Task: Look through the entries. Copy each line that has the word "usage".

(Items from a data source)
# # # # #

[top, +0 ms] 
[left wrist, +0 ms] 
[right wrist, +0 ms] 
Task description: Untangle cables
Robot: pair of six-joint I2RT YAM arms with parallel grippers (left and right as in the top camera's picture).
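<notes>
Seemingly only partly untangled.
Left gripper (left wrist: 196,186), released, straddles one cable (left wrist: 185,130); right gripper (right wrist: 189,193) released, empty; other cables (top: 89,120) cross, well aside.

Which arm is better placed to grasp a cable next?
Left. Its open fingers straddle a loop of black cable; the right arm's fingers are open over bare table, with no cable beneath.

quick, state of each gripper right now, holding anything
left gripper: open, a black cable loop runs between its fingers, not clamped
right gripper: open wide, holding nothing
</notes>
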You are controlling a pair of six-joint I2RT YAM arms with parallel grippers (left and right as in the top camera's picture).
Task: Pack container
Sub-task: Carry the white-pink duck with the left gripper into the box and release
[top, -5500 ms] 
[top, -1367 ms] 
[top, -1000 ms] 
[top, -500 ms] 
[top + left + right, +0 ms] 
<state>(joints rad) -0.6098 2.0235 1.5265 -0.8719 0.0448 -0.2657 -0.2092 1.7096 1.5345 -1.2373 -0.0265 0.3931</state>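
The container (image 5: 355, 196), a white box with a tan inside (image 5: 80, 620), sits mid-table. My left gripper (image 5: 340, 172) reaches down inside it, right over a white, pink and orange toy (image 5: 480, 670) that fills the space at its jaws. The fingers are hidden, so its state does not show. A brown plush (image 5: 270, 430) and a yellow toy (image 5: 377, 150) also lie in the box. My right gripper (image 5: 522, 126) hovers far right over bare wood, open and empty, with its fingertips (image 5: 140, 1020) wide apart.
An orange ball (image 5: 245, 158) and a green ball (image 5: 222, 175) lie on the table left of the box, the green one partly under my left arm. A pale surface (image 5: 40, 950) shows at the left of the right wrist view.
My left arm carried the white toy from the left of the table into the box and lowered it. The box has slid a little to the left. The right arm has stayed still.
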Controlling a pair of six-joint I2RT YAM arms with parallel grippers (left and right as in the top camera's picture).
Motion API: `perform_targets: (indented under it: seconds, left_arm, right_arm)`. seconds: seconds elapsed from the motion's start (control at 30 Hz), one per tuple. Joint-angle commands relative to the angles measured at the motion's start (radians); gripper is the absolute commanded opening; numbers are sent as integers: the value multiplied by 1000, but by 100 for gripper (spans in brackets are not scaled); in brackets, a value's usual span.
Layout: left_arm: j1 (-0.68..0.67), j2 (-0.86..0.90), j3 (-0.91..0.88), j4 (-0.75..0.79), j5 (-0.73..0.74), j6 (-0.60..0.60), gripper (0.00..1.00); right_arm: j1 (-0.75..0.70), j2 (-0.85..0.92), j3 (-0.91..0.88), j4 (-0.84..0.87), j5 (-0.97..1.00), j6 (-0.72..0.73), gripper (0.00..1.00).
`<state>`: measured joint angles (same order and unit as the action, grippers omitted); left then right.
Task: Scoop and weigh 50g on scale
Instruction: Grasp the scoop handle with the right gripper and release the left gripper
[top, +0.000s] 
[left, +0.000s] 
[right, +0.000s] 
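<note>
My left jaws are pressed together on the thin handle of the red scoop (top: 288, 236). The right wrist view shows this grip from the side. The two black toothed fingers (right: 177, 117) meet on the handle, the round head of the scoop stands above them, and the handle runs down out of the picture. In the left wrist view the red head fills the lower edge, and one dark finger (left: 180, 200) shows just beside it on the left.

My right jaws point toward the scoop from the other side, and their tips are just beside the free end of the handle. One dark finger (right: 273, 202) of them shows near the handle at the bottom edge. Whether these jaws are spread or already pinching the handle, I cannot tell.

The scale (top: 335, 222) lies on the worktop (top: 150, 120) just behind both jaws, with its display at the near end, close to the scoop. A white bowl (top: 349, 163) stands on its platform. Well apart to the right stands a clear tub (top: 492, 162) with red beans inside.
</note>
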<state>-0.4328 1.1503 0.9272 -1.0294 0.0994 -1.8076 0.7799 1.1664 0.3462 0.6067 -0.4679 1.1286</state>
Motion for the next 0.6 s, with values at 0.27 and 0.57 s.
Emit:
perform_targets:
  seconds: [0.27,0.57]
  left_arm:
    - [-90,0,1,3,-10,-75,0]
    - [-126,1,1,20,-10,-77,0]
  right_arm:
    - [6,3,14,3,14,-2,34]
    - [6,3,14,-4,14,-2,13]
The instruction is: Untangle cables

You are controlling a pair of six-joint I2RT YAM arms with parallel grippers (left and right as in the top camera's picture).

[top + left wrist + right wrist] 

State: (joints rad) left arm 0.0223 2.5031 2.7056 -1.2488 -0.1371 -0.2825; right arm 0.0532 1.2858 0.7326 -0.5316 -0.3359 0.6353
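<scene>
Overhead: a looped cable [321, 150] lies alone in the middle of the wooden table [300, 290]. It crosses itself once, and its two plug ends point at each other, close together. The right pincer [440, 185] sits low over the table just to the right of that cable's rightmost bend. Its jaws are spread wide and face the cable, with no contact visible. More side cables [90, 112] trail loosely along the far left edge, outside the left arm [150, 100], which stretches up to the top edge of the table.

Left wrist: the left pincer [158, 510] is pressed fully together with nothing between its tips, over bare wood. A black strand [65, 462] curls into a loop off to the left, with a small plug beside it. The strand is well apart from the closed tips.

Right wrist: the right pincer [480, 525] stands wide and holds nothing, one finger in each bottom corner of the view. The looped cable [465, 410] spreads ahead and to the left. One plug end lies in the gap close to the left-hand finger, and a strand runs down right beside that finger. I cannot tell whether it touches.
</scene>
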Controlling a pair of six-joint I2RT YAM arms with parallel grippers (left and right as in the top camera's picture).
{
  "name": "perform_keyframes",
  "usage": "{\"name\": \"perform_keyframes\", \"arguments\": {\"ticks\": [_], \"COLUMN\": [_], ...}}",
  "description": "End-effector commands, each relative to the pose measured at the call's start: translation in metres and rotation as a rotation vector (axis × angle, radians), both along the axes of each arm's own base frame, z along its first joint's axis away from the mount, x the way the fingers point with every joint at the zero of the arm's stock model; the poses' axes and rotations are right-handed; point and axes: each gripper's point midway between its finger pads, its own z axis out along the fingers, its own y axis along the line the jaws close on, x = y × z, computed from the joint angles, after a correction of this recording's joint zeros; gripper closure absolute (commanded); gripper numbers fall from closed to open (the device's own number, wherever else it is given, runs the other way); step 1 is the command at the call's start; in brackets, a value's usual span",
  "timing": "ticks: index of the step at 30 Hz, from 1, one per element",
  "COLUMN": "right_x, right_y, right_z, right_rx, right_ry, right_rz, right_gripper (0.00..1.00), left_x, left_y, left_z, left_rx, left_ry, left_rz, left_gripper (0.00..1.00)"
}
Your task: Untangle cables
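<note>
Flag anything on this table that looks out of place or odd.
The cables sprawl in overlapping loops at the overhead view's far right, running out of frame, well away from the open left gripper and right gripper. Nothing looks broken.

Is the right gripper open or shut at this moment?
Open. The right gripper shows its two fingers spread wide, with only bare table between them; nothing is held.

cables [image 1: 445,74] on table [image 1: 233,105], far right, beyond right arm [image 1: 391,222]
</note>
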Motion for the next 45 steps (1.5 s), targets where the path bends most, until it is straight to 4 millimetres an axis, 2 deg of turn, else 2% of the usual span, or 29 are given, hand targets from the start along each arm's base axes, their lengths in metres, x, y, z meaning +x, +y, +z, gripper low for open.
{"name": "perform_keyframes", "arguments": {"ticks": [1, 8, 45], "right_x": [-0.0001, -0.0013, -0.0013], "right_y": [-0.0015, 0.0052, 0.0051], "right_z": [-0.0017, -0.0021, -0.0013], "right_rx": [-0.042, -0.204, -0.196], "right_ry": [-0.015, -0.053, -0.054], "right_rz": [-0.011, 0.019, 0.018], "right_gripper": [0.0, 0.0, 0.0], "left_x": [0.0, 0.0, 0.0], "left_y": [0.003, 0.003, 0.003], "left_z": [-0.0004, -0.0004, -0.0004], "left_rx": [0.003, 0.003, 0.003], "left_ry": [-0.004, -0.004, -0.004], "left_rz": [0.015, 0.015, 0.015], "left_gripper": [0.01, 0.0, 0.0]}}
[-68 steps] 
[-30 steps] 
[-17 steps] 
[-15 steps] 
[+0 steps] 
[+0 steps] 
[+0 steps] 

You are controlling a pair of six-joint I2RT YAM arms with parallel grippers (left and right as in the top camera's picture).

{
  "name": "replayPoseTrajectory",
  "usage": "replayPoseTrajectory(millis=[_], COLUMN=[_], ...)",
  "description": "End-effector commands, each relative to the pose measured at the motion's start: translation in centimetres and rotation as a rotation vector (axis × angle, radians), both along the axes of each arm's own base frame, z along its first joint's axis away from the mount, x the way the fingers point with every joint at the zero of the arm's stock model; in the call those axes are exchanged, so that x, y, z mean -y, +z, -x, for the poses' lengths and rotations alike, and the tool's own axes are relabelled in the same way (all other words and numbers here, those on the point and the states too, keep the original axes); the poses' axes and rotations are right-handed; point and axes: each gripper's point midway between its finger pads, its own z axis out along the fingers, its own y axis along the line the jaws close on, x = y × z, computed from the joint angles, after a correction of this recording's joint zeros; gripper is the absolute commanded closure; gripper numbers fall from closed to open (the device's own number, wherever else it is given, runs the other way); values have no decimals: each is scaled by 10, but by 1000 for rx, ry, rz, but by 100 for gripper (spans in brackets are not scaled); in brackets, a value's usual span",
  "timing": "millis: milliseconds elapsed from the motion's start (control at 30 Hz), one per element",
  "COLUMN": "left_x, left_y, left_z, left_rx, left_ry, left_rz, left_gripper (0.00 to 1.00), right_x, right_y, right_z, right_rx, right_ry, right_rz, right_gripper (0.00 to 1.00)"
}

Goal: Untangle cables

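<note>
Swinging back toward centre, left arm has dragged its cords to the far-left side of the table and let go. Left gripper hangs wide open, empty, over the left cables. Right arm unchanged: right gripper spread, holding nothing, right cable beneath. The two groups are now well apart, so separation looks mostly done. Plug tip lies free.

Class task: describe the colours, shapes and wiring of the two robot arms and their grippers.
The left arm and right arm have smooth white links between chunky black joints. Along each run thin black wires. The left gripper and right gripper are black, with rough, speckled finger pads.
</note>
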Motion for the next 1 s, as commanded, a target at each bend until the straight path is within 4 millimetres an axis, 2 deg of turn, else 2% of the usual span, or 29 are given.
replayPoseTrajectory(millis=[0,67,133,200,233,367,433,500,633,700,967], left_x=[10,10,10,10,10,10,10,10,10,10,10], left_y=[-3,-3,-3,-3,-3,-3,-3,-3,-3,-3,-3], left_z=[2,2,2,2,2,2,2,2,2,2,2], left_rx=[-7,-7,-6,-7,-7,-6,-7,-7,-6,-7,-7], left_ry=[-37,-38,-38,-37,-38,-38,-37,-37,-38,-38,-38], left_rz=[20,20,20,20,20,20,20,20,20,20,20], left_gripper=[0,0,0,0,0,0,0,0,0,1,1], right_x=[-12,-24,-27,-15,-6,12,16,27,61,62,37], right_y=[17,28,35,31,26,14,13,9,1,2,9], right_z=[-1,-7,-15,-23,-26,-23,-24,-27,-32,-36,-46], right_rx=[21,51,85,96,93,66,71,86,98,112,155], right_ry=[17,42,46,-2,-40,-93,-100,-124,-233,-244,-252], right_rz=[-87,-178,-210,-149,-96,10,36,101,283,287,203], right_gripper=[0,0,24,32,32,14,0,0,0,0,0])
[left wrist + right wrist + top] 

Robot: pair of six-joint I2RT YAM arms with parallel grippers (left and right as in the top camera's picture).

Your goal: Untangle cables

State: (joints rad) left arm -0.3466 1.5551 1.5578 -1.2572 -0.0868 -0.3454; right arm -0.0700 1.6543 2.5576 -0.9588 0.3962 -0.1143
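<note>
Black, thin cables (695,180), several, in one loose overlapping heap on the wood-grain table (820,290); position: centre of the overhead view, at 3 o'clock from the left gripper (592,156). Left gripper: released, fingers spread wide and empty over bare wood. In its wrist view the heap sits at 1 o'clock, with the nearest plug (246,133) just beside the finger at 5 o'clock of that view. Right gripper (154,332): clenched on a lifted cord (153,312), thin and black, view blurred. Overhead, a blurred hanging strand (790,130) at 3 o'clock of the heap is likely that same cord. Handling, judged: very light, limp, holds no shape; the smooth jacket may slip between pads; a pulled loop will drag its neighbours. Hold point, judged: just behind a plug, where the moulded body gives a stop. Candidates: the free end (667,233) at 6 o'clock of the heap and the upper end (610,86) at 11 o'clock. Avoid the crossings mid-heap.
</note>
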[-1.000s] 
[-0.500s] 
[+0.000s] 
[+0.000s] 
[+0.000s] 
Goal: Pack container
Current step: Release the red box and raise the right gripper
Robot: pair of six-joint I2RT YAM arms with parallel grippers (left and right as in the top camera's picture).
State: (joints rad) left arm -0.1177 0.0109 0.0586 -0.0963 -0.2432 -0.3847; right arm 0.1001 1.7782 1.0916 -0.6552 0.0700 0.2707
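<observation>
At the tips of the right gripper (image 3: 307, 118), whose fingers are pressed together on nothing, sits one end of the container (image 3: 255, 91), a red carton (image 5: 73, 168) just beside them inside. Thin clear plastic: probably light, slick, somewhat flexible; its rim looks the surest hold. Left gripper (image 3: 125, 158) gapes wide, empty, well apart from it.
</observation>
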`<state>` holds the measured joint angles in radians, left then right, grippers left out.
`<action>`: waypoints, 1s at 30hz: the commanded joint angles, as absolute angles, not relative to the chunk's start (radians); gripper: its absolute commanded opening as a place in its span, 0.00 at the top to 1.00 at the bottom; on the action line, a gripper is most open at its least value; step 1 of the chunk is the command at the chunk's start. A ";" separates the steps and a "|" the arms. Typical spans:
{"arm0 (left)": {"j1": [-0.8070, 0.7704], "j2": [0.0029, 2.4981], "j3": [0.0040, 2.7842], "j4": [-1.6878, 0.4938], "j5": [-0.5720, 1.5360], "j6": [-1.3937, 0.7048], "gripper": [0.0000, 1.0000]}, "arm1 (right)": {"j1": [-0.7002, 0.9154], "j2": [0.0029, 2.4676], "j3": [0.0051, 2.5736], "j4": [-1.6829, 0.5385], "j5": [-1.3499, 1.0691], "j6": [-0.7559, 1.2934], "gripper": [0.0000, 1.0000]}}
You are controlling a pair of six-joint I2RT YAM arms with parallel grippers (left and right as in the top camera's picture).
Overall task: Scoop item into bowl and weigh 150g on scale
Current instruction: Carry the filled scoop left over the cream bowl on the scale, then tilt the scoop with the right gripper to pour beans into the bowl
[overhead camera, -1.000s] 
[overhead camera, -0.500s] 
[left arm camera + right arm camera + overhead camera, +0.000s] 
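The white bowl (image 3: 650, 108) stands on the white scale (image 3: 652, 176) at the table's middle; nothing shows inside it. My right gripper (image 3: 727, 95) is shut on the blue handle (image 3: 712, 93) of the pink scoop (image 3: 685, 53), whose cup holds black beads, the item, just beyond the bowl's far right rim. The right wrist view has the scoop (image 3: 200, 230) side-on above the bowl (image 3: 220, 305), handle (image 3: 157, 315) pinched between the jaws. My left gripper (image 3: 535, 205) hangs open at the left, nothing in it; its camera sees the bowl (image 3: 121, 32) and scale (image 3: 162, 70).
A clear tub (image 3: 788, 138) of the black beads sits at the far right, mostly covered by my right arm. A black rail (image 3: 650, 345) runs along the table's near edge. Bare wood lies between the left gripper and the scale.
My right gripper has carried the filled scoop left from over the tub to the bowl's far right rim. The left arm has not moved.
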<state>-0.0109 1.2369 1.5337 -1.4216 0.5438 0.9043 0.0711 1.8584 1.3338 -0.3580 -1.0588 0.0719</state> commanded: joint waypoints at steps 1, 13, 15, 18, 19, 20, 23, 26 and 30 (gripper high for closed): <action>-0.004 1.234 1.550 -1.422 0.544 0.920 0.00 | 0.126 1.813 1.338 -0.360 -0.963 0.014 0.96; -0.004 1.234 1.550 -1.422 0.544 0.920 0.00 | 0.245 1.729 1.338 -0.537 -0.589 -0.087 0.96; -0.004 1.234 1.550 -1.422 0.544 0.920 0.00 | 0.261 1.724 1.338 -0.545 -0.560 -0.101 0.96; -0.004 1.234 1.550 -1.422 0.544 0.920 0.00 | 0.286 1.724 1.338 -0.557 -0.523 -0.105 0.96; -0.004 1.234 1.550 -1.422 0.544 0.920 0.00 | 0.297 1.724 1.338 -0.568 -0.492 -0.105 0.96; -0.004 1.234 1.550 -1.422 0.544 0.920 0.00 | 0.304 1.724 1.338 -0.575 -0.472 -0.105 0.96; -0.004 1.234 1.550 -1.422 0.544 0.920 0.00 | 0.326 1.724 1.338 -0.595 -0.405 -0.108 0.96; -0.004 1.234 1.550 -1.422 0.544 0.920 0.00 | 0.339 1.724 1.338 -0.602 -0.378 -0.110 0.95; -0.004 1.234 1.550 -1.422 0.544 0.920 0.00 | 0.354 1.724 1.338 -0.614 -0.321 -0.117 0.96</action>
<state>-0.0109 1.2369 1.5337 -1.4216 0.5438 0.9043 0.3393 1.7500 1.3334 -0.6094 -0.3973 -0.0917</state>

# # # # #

Finished task:
  "usage": "{\"name\": \"perform_keyframes\", \"arguments\": {\"ticks\": [_], \"COLUMN\": [_], ...}}",
  "usage": "replayPoseTrajectory(millis=[_], COLUMN=[_], ...)",

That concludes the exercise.